→ TASK REQUIREMENTS
Which lines in the listing below contain the word "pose"? Copy each one.

→ WORKING DATA

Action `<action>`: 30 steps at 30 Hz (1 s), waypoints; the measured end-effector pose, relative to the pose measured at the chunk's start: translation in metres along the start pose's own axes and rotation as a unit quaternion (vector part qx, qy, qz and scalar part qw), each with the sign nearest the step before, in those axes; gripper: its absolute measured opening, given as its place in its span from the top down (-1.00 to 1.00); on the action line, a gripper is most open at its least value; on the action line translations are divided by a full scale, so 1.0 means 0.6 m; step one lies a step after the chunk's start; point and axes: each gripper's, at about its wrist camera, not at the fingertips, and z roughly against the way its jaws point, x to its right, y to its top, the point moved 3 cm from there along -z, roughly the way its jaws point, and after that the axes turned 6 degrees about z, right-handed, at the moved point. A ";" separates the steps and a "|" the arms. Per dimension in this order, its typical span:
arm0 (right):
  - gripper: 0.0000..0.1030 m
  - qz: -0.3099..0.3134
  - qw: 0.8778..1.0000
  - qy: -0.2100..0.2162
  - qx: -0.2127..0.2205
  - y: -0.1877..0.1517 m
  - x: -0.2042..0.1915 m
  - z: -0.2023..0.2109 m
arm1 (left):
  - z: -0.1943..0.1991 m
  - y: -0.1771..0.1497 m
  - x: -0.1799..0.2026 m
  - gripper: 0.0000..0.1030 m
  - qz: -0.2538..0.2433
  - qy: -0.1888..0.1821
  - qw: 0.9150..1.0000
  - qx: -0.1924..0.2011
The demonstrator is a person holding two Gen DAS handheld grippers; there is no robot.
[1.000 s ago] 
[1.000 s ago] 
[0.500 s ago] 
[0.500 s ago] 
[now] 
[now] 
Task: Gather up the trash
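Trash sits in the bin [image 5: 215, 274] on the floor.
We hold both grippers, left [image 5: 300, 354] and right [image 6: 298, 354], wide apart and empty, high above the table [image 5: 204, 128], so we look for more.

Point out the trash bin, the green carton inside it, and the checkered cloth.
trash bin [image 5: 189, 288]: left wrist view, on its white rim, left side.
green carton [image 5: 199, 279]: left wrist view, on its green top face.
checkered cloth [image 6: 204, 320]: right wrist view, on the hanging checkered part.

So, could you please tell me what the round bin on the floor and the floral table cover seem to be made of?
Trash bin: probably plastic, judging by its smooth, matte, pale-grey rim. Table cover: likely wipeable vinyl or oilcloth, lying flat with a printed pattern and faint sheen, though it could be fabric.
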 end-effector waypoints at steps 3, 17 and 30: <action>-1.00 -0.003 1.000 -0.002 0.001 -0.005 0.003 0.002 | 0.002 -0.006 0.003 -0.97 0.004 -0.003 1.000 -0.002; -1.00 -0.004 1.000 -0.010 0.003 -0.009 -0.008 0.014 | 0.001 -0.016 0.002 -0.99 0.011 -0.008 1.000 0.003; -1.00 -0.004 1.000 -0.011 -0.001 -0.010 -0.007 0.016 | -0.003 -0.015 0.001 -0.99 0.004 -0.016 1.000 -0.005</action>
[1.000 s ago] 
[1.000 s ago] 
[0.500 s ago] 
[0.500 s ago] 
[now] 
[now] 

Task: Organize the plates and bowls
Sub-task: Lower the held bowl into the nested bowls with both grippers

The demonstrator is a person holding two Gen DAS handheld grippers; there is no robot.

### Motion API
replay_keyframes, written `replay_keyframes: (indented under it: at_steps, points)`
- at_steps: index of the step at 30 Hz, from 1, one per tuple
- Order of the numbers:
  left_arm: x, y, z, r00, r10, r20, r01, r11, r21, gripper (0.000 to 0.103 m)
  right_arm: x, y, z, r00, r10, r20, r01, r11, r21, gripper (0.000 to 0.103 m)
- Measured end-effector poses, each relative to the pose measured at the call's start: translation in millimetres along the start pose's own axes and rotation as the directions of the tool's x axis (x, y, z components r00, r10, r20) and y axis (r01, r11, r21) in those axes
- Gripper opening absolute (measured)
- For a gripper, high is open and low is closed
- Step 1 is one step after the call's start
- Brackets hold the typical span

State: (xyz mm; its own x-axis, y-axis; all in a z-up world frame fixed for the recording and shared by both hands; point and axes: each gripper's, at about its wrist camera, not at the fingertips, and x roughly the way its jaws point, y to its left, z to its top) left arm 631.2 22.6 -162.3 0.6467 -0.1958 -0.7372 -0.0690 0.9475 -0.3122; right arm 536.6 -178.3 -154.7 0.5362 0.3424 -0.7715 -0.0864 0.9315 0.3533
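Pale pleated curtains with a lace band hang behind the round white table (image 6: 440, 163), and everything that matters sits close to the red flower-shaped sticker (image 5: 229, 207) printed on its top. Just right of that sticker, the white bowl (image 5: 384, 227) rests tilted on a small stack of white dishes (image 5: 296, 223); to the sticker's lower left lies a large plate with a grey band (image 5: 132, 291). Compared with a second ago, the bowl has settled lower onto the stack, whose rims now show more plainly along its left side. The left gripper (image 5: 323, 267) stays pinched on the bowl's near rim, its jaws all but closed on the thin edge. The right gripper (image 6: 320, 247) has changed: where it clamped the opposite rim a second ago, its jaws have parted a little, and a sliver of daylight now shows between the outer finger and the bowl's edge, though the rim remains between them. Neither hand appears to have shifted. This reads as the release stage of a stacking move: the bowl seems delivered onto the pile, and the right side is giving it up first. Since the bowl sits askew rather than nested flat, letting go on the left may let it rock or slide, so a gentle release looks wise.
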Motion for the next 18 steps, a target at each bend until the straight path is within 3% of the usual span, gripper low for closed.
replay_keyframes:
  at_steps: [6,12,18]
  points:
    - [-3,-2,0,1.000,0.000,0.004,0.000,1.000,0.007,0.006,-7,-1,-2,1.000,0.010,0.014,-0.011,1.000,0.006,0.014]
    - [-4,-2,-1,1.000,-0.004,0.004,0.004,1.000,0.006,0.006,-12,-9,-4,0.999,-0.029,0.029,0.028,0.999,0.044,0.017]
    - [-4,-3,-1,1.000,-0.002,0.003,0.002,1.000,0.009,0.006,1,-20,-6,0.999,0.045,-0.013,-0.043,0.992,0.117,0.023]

→ TASK ANSWER
Action `<action>`: 30 steps at 30 Hz (1 s), waypoints; the measured end-effector pose, relative to the pose measured at the chunk's start: translation in metres along the start pose's own axes and rotation as a unit quaternion (vector part qx, qy, qz and scalar part qw), each with the sign nearest the step before, in those axes; gripper: its absolute measured opening, given as its place in its span from the top down (-1.00 to 1.00); on the action line, a gripper is most open at its least value; on the action line translations are divided by a full scale, so 1.0 means 0.6 m; step one lies a step after the chunk's start; point and axes: each gripper's, at about its wrist camera, not at the fingertips, and z roughly against the way its jaws point, x to its right, y to its top, the point moved 3 cm from there along -z, roughly the way its jaws point, and after that the axes turned 6 degrees about z, right-handed, at the moved point. A ";" separates the steps and a "|" the arms. Per dimension in this order, its typical span:
- Measured end-effector poses, each relative to the pose measured at the call's start: translation in millimetres along the start pose's own axes and rotation as the directions of the tool's x axis (x, y, z components r00, r10, r20) and y axis (r01, r11, r21) in those axes

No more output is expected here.